Output format — JSON

{
  "target_vmaf": 90.00,
  "crf_min": 18,
  "crf_max": 35,
  "shots": [
    {"shot_id": 0, "start_frame": 0, "end_frame": 3, "frames": 4,
     "mean_complexity": 0.000051, "mean_motion": 0.020046,
     "predicted_crf": 25.48}
  ]
}

How the CRF prediction works (v1)

The v1 predictor is a transparent linear blend, not a trained model. This keeps the binary debuggable today; v2 (separate ADR) will wire a small MLP once a labelled per-shot CRF corpus exists. See ADR-0222 §Decision for the exact formula.

The intuitions baked in:

  • Higher target VMAF → lower CRF (better quality).
  • Higher complexity (busier shot) → lower CRF (artefacts more visible).
  • Higher motion → higher CRF (motion masks artefacts; saves bits).
  • Very short shots (< 24 frames) → smaller motion bonus (rate-control startup amortisation).
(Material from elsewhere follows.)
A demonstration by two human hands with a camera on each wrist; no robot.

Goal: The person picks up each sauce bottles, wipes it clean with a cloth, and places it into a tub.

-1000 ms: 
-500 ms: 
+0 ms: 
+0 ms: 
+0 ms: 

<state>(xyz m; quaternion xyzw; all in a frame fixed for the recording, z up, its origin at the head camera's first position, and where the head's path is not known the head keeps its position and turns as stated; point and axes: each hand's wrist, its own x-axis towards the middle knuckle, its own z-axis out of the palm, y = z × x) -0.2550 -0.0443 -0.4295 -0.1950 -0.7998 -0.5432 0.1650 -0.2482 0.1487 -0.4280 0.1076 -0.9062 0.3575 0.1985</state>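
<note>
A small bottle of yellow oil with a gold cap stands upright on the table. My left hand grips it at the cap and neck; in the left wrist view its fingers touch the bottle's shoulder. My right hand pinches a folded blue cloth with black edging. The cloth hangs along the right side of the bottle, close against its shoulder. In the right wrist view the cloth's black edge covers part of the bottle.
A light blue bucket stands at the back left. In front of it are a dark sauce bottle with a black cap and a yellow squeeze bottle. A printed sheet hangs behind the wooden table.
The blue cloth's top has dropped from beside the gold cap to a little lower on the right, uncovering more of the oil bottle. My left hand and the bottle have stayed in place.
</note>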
Shot detector (v1 fallback)

The built-in detector is a frame-difference heuristic: a frame's mean absolute luma delta vs. its predecessor is compared against --diff-threshold (8-bit domain, default 12.0). Detected cuts only fire after the running shot has reached 4 frames (suppresses flash / fade flicker).
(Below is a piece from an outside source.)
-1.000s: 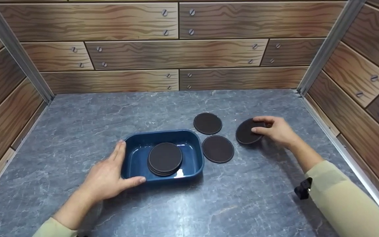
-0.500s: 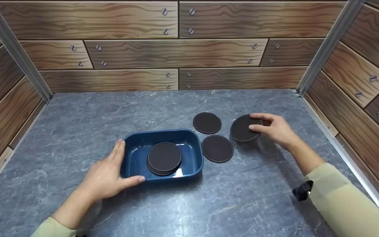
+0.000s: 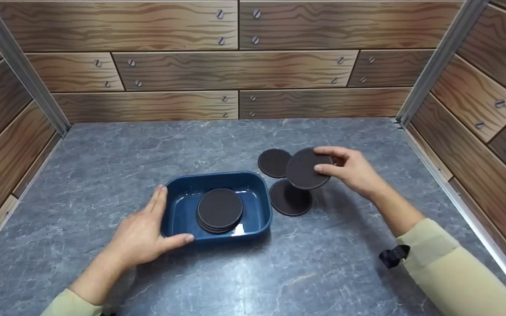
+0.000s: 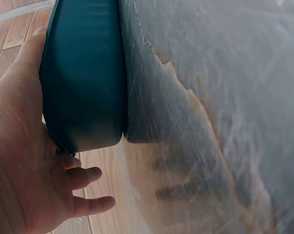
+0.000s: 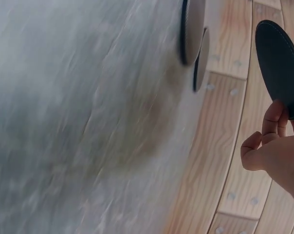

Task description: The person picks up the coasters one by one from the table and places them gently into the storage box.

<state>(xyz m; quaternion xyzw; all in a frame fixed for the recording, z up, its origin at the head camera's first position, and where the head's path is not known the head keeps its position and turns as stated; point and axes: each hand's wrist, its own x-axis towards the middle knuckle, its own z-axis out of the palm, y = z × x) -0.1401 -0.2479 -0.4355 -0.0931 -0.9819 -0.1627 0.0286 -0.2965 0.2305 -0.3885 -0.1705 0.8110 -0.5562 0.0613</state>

This is intentionally simple. Once the TransNet V2 extractor (T6-3a / ADR-0223) lands, a future revision will accept a pre-computed shot map (--shots PATH) and bypass the detector entirely.
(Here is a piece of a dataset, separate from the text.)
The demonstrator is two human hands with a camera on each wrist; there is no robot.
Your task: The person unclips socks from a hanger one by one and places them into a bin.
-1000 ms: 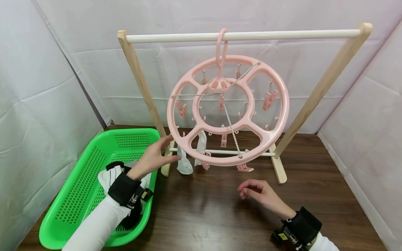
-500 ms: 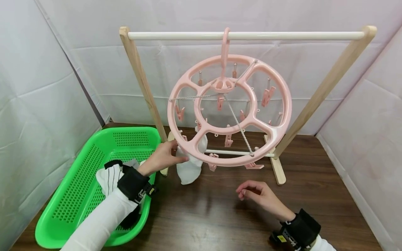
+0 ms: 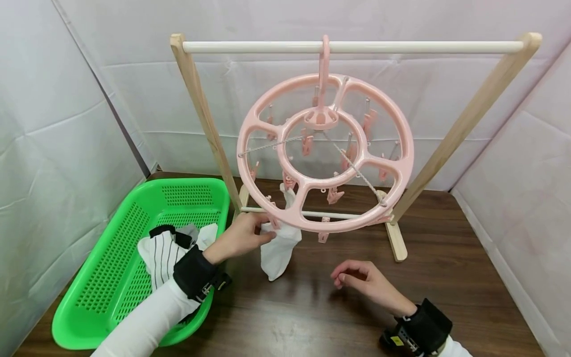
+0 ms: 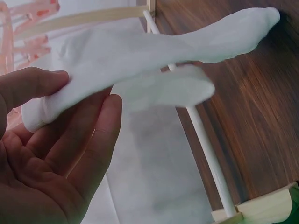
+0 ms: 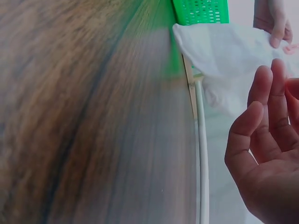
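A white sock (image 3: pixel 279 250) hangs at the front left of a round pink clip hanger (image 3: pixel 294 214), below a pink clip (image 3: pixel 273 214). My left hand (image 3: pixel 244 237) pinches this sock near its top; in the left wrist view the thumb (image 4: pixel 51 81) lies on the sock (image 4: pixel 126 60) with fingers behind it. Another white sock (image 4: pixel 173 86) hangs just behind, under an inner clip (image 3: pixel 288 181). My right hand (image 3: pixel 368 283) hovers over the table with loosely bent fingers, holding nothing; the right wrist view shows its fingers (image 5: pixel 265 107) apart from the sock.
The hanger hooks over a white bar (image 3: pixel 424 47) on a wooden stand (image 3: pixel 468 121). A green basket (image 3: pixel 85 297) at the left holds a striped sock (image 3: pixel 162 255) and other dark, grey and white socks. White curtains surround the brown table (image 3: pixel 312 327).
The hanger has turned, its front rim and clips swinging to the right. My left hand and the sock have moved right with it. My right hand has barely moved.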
Worked example — feeding x265 --zones

# 1. Build a plan.
vmaf-perShot \
    --reference ref.yuv -w 1920 -h 1080 -p 420 -b 8 \
    --output plan.csv

# 2. Convert plan.csv to x265 --zones syntax (one zone per row).
awk -F, 'NR>1 { printf("%s,%s,crf=%.0f/", $2, $3, $7) }' plan.csv \
    > zones.txt

# 3. Encode using the zone string.
ffmpeg -i ref.y4m -c:v libx265 \
    -x265-params "$(< zones.txt)" out.mp4

# 4. Verify the post-encode VMAF.
vmaf --reference ref.y4m --distorted out.mp4 --output verify.json

Input Formats

vmaf-perShot reads planar YUV directly with no demuxer. The shot detector and CRF prior use only the luma plane, but the scanner still counts and skips chroma bytes according to --pixel_format so frame iteration stays aligned for 4:2:0, 4:2:2, and 4:4:4 inputs. High-bit- depth inputs use little-endian 16-bit sample containers for 10/12/16-bit content, matching the fork's raw-YUV CLI convention.

Limitations (v1)

  • Frame-difference detector misses dissolves / cross-fades — those segments will collapse into a single longer shot. T6-3a / TransNet V2 fixes this once integrated.
  • The linear-blend CRF is a static prior, not a trained fit. v2 ships a small MLP under the same CSV / JSON schema (no consumer break expected).
  • Shot table capped at 4096 entries (covers ≈3-hour content at one cut every 2 s); overflow surfaces as ENOSPC.